| Description of the task |
Return only those lines of the listing that hold the word "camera".

| Supplied information |
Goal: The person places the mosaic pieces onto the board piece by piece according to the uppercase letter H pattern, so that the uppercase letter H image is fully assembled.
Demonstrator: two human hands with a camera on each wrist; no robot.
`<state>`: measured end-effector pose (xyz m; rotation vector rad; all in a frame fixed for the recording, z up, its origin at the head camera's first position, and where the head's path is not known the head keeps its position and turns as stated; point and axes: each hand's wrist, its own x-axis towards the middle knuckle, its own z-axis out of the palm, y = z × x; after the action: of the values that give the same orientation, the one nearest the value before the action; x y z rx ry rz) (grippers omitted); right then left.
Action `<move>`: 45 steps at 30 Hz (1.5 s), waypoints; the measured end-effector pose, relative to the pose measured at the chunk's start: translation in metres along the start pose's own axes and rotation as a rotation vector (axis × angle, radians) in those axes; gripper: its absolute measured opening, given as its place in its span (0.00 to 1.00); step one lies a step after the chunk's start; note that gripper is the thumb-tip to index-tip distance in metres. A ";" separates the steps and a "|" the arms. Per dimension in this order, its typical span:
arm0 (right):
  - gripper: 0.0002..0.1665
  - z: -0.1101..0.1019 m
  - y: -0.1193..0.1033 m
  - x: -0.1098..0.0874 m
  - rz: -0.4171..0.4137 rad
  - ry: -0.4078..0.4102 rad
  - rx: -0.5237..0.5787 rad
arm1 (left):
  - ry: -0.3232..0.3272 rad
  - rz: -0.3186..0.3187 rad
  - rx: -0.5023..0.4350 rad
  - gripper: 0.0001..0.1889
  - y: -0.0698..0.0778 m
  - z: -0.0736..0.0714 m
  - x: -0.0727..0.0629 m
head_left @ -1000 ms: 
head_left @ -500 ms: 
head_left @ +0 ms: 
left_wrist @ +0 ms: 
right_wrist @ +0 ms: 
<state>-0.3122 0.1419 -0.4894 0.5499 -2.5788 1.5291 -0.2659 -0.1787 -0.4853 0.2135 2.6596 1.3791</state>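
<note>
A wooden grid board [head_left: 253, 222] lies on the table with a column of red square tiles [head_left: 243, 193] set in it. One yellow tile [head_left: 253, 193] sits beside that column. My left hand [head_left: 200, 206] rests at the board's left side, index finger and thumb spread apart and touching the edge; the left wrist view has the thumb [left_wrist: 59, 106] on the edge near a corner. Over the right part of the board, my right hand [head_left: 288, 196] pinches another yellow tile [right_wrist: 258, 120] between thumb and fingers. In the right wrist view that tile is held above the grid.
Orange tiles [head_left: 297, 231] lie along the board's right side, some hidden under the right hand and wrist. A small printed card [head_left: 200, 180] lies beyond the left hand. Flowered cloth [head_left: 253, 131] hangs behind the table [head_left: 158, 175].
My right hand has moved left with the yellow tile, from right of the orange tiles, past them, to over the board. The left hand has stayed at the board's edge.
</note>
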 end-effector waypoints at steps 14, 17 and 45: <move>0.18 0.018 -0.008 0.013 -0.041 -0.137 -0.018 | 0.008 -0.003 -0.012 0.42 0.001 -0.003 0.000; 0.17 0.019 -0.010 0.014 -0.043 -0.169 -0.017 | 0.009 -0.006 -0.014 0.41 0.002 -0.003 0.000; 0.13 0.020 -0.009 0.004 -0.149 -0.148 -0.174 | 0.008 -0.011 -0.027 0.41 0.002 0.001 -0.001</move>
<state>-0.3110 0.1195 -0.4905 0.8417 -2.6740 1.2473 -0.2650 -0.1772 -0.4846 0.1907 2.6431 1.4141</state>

| Solution |
Demonstrator: two human hands with a camera on each wrist; no robot.
`<state>`: measured end-effector pose (xyz m; rotation vector rad; all in a frame fixed for the recording, z up, its origin at the head camera's first position, and where the head's path is not known the head keeps its position and turns as stated; point and axes: each hand's wrist, its own x-axis towards the middle knuckle, its own z-axis out of the palm, y = z × x; after the action: of the values that give the same orientation, the one nearest the value before the action; x y z rx ry rz) (grippers omitted); right then left.

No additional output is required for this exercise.